A escolha dos três anfitriões, Canadá, Estados Unidos e México, ocorreu em 2018, durante o primeiro mandato do presidente americano Donald Trump.
Apesar disso, torcedores canadenses demonstram desconforto em dividir a sede da Copa do Mundo de 2026 com os Estados Unidos, em meio às tensões políticas entre os dois países.
O motivo se deve às ameaças de Trump transformar o Canadá no 51º estado americano e colocou em dúvida a renovação do acordo comercial entre os três países-sede do torneio.

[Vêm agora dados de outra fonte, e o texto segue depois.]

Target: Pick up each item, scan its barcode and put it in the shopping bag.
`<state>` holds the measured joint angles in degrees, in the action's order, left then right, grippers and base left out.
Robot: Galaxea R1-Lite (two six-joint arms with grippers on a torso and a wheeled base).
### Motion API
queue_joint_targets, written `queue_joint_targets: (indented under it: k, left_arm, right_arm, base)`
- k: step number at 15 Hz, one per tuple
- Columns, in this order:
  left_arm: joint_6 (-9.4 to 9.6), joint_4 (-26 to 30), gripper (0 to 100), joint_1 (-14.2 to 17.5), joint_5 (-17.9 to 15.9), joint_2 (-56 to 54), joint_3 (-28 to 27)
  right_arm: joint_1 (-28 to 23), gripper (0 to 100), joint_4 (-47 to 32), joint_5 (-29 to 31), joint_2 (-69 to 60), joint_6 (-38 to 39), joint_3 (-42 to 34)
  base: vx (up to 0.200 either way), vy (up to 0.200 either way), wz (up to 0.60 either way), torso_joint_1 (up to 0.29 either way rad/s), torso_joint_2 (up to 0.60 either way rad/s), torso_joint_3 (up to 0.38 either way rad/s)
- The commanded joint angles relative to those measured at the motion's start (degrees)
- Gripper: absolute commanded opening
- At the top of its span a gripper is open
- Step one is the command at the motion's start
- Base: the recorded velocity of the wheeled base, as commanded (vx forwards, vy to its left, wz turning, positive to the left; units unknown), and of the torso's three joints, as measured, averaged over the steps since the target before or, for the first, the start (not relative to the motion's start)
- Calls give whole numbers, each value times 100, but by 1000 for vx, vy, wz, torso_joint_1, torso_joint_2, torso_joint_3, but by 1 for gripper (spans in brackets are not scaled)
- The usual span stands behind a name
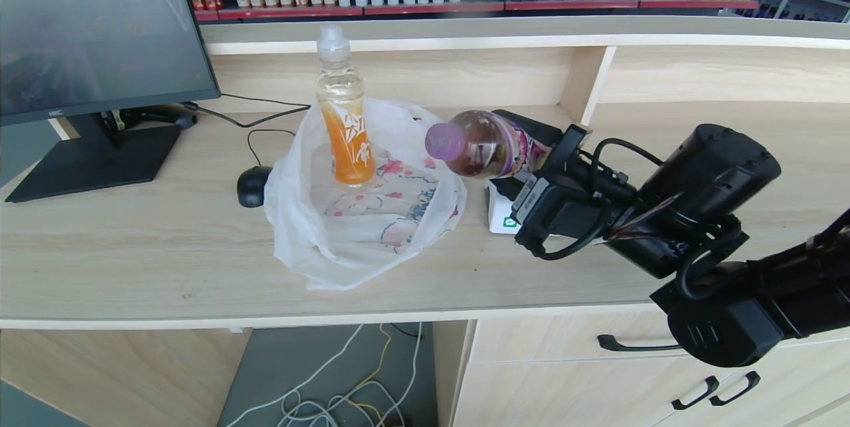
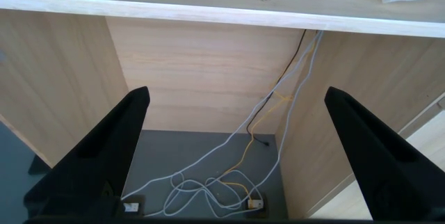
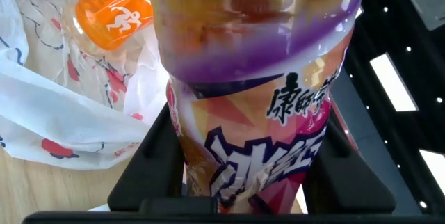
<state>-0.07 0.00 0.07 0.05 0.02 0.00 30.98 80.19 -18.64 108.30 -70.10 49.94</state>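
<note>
Right pincer [image 1: 534, 161]: closed round the purple-capped bottle [image 1: 478, 145], which I hold tipped on its side above the white scanner [image 1: 499, 216], likely so the label faces it.
Left pincer [image 2: 233, 99]: spread wide, holding nothing, low before the counter [image 2: 139, 5] edge, out of the way.
Shopping bag [image 1: 358, 241]: open just beside the white scanner, orange bottle [image 1: 345, 135] upright inside; a short carry next, I judge.

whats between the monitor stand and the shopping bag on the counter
A black mouse sits on the counter there, close to the shopping bag and apart from the monitor stand; the head view shows it.
</note>
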Motion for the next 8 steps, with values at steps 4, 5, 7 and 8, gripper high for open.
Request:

Além disso, Trump instaurou tarifas sobre aço, alumínio e automóveis canadenses.
“A Copa do Mundo é sobre unir países. Não sinto que os Estados Unidos sejam um bom exemplo disso neste momento”, disse Catherine Paternal à Reuters, torcedora de 44 anos de Mississauga, cidade próxima a Toronto.
Catherine Thomas, moradora de Oshawa, lembrou que, quando o projeto da Copa começou, Canadá e Estados Unidos ainda eram vistos como aliados próximos.
Nem todo mundo pensa igual
Mauricio Gonzalez, canadense de origem mexicana, defende que as tensões políticas sejam deixadas de lado durante o mês de competição e para ele, o torneio merece ser aproveitado sem as disputas que cercam os três países fora de campo.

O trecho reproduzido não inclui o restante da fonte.